Nesta fase de campo, na qual se percorrem as estradas valorando os diferentes trechos de forma global, se assume diretamente o risco da subjetividade. Pode-se afirmar que o fator ou critério mais utilizado para definição das paisagens é, sem dúvida, a topografia – o relevo, as formas do terreno – seguido da vegetação ou tipo de cobertura vegetal. As construções também auxiliam na definição dos LIP’s, podendo ser considerados de forma negativa ou positiva, conforme salientado anteriormente (VCult).

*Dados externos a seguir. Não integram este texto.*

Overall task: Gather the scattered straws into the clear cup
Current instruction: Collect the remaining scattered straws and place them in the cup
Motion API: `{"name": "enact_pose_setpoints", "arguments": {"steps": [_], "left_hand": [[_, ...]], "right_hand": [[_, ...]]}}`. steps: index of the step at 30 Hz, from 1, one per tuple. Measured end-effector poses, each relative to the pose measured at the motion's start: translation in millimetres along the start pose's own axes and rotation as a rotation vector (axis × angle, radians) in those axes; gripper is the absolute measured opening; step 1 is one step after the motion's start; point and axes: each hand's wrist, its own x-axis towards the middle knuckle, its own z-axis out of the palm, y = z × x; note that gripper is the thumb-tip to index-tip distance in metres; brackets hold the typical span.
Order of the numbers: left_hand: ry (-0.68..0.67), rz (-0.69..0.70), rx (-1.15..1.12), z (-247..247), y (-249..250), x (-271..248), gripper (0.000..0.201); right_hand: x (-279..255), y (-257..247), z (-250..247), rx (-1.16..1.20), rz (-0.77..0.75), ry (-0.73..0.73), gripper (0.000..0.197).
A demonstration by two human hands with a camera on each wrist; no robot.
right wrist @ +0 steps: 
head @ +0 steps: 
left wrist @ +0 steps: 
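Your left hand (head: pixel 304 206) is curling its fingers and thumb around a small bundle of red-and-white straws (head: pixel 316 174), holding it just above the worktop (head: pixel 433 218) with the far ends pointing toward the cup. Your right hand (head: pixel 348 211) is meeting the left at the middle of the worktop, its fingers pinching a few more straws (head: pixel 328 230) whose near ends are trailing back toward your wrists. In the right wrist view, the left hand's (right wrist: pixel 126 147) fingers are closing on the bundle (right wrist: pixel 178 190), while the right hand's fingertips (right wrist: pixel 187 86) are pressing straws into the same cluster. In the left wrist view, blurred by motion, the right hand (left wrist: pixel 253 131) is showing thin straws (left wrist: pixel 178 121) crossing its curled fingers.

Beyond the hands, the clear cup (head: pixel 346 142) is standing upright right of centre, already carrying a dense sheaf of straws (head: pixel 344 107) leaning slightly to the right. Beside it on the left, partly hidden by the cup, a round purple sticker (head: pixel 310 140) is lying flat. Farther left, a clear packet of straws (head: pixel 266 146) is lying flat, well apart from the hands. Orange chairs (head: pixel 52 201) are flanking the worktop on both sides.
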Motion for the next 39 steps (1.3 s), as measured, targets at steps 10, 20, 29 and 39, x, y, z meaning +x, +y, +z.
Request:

É importante ressaltar que não existiu intenção de elaborar uma proposta padrão para inventariar e quantificar paisagens que estejam fora do contexto desta pesquisa. Ao contrário, acredita-se que cada ambiente possui sua singularidade e que esta precisa ser considerada na avaliação. A proposta possui o intuito de apresentar uma nova possibilidade de quantificação que pondere também outros elementos, que não apenas os abióticos, na avaliação.